Re: BUG #18377: Assert false in "partdesc->nparts >= pinfo->nparts", fileName="execPartition.c", lineNumber=1943

From: Alvaro Herrera <alvherre(at)alvh(dot)no-ip(dot)org>
To: Tender Wang <tndrwang(at)gmail(dot)com>
Cc: 1026592243(at)qq(dot)com, pgsql-bugs(at)lists(dot)postgresql(dot)org
Subject: Re: BUG #18377: Assert false in "partdesc->nparts >= pinfo->nparts", fileName="execPartition.c", lineNumber=1943
Date: 2024-06-12 19:53:00
Message-ID: 202406121953.gfdukghim5d2@alvherre.pgsql
Views: Raw Message | Whole Thread | Download mbox | Resend email
Thread:
Lists: pgsql-bugs

On 2024-Jun-11, Alvaro Herrera wrote:

> ... and actually, the code that maps partitions when these arrays don't
> match is all wrong, because it assumes that they are in OID order, which
> is not true, so I'm busy rewriting it. More soon.
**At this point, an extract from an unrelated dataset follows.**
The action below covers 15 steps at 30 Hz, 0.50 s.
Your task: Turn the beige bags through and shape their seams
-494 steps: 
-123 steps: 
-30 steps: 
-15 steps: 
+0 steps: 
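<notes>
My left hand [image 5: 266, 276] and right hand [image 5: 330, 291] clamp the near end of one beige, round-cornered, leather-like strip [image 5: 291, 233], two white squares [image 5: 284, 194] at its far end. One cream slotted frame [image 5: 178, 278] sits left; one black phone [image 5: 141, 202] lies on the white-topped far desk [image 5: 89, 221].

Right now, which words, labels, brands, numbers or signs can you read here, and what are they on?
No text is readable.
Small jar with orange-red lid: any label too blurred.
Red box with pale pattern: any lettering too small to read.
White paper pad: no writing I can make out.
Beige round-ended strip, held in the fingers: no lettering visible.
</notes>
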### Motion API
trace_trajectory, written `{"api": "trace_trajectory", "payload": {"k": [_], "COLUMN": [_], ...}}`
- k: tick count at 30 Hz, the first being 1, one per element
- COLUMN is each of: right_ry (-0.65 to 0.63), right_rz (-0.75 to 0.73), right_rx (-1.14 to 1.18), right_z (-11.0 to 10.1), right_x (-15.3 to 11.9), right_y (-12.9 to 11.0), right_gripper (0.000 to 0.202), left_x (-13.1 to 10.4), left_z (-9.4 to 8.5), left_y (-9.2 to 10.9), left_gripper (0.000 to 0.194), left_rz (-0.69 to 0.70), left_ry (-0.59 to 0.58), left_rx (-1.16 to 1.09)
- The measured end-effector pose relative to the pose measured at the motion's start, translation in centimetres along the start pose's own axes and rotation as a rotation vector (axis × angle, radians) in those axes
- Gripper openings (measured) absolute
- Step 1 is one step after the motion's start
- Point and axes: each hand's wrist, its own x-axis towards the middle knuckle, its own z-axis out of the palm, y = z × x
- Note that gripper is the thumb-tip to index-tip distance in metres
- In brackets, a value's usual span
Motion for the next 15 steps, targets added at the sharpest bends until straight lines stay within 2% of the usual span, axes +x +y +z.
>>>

So I came up with the algorithm in the attached patch. As far as I can
tell, it works okay; I've been trying to produce a test that would
stress it some more, but I noticed a pgbench shortcoming that I've been
trying to solve, unsuccessfully.

Anyway, the idea here is that we match the partdesc->oids entries to the
pinfo->relid_map entries with a distance allowance -- that is, we search
for some OIDs a few elements ahead of the current position. This allows
us to skip some elements that do not match, without losing sync of the
correct position in the array. This works because 1) the arrays must be
in the same order, that is, bound order; and 2) the amount of elements
that might be missing is bounded by the difference in array lengths.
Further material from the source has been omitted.